▸ **TASK INSTRUCTIONS**
Copy, word for word, each line of the data below from the first through the line containing "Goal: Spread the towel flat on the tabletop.", and stop there.

▸ **DATA**

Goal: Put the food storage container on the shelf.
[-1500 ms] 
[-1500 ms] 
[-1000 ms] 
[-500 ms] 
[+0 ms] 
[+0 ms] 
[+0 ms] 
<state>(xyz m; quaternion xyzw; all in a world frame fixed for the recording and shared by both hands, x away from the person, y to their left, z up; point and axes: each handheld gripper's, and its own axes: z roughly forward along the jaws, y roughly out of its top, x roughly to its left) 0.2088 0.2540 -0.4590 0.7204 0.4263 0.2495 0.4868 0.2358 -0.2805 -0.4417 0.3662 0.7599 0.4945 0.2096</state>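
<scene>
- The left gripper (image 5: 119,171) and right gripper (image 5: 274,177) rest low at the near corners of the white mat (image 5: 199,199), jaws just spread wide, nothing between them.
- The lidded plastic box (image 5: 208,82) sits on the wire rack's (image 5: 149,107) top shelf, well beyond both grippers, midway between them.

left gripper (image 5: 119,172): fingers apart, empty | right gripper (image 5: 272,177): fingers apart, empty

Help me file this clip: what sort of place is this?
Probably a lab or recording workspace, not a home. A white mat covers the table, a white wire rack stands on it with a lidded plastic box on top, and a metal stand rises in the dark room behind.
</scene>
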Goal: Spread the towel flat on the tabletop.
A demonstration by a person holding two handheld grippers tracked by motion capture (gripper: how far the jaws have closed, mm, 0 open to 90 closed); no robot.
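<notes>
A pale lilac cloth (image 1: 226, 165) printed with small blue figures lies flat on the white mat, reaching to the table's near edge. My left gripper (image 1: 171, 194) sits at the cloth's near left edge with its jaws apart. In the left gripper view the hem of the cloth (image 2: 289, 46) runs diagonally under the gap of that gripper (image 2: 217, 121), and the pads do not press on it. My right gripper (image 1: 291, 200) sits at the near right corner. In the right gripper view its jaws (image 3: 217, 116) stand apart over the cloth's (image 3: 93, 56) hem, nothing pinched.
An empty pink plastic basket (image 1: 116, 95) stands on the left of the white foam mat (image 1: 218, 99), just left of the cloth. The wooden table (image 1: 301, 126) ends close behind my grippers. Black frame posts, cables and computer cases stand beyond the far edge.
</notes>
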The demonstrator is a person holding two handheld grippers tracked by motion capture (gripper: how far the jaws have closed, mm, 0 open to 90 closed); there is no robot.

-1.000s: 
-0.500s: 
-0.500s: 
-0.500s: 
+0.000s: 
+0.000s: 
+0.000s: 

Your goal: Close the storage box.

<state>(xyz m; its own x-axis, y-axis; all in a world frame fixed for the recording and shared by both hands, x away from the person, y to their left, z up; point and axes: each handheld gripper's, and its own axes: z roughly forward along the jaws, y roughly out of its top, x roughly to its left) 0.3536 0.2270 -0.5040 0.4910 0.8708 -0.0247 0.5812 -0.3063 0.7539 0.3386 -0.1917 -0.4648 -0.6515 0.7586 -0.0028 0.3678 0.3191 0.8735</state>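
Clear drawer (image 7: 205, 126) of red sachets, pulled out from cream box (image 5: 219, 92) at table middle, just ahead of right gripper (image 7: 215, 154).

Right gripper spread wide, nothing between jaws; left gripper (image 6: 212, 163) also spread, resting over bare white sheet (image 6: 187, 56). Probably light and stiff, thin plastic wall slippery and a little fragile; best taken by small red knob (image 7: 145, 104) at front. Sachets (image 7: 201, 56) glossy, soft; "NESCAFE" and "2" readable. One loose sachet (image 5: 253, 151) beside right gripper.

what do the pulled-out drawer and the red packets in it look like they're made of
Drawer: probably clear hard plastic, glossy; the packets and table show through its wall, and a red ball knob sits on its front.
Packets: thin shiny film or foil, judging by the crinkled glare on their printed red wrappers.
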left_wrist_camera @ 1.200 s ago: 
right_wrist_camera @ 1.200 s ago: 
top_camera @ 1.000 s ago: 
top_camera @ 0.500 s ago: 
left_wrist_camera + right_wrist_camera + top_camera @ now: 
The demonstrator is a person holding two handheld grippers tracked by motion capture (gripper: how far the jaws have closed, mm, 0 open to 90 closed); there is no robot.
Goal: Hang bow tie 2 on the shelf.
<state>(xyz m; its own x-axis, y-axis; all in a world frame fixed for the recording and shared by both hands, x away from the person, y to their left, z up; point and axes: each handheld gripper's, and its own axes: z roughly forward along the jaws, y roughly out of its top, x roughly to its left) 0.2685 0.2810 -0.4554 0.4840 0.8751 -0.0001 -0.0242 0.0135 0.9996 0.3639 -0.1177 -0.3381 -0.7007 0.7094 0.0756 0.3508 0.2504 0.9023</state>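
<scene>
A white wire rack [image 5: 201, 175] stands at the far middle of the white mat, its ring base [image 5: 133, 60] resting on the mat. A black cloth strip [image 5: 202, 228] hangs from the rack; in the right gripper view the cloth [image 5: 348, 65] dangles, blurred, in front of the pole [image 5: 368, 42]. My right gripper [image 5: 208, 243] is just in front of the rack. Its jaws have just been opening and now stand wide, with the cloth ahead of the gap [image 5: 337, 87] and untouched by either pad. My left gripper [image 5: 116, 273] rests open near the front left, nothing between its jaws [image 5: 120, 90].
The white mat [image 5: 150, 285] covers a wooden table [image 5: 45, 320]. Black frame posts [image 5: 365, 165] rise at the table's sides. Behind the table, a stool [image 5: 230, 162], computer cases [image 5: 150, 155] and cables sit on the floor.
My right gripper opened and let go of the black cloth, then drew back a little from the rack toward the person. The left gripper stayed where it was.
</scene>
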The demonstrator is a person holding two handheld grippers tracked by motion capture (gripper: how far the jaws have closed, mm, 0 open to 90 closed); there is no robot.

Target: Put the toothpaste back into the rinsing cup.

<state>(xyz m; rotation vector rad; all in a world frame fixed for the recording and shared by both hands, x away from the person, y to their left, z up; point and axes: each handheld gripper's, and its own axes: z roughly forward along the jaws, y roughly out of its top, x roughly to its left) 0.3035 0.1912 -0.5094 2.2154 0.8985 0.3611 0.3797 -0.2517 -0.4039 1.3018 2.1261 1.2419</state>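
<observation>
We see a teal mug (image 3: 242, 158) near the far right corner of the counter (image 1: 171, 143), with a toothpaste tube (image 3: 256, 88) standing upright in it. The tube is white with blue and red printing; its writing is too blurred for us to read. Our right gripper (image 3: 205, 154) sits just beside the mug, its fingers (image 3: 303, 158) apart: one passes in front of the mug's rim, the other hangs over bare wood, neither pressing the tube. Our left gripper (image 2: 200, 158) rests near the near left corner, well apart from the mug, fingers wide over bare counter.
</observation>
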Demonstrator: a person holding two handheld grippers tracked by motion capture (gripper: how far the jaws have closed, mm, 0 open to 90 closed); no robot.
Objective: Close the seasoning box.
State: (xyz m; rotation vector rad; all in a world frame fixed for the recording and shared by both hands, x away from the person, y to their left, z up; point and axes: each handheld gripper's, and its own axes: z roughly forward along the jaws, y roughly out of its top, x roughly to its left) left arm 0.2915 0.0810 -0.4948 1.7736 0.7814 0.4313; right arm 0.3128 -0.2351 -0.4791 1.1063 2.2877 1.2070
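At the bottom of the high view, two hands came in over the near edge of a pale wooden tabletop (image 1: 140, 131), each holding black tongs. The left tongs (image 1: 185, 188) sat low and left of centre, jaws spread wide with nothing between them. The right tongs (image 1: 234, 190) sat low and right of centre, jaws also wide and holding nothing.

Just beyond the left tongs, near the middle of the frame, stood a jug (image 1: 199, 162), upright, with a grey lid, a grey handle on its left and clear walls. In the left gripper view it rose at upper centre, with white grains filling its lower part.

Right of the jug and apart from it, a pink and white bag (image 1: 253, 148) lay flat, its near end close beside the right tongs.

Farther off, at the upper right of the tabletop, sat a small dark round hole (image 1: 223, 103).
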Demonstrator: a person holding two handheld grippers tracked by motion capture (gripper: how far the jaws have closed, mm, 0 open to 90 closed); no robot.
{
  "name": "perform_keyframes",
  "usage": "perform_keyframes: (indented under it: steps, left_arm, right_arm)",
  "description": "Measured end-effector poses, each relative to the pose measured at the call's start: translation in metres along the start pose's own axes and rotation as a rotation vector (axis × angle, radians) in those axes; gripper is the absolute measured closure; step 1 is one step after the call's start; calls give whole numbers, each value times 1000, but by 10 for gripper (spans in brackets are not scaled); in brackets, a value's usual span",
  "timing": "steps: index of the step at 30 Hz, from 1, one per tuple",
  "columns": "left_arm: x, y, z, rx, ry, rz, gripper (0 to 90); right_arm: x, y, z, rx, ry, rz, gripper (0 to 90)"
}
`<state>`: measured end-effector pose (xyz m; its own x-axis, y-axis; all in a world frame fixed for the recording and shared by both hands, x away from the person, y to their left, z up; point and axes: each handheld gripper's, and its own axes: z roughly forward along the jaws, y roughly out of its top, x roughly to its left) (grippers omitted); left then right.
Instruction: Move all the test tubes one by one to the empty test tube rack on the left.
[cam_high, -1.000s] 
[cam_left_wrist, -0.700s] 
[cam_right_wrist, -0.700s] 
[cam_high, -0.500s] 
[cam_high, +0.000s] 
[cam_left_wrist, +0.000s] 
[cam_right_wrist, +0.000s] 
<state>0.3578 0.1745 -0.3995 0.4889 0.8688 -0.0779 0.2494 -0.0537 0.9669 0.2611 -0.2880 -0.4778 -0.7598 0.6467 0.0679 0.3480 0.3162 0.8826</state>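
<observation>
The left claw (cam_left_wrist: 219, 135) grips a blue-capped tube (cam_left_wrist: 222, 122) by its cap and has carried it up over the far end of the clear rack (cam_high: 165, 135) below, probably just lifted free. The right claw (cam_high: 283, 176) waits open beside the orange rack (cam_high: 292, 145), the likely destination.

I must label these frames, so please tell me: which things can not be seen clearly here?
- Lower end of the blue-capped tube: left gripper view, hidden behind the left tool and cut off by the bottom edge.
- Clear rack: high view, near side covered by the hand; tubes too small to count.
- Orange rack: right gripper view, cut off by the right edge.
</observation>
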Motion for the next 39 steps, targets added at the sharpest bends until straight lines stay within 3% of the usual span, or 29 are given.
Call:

▸ **RESULT FOR THIS EXERCISE**
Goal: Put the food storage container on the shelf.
[-1500 ms] 
[-1500 ms] 
[-1000 ms] 
[-500 ms] 
[+0 ms] 
[+0 ms] 
[+0 ms] 
<state>(xyz m; quaternion xyzw; all in a world frame fixed for the recording and shared by both hands, x away from the person, y to their left, z up; point and axes: each handheld gripper's, and its own axes: z roughly forward along the jaws, y roughly out of its top, x roughly to its left) 0.2088 0.2540 -0.4590 0.7204 0.4263 0.2495 0.4868 0.2358 -0.2805 -0.4417 0.3662 0.7599 0.4945 0.2096</state>
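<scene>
- The left gripper (image 5: 119,171) and right gripper (image 5: 274,177) rest low at the near corners of the white mat (image 5: 199,199), jaws just spread wide, nothing between them.
- The lidded plastic box (image 5: 208,82) sits on the wire rack's (image 5: 149,107) top shelf, well beyond both grippers, midway between them.

left gripper (image 5: 119,172): fingers apart, empty | right gripper (image 5: 272,177): fingers apart, empty

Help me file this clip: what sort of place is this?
Probably a lab or recording workspace, not a home. A white mat covers the table, a white wire rack stands on it with a lidded plastic box on top, and a metal stand rises in the dark room behind.
</scene>
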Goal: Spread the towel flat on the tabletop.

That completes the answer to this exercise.